Output the line containing "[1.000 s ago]" exactly. Do the same for every line after it through the end of the material, and output nothing else.

> _INFORMATION SUPPLIED_:
========================================
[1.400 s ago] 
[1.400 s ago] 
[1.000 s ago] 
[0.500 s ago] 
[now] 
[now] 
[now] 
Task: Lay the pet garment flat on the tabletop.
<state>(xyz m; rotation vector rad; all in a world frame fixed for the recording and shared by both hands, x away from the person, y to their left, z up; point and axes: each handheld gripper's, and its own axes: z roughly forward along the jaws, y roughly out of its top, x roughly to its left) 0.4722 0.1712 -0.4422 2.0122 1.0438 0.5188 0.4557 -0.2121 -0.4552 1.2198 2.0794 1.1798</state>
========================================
> _RESPONSE TO THIS TASK_:
[1.000 s ago] 
[0.500 s ago] 
[now] 
[now] 
[now] 
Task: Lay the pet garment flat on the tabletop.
<state>(xyz m; rotation vector rad; all in a world frame fixed for the recording and shared by both hands, x away from the person, y to their left, z up; point and axes: each handheld gripper's, and its own axes: z roughly forward along the jaws, y roughly out of its top, x roughly to its left) 0.4722 0.1712 -0.4422 2.0122 1.0438 0.5188 0.4557 -0.2121 -0.4552 1.2198 2.0794 1.1798</state>

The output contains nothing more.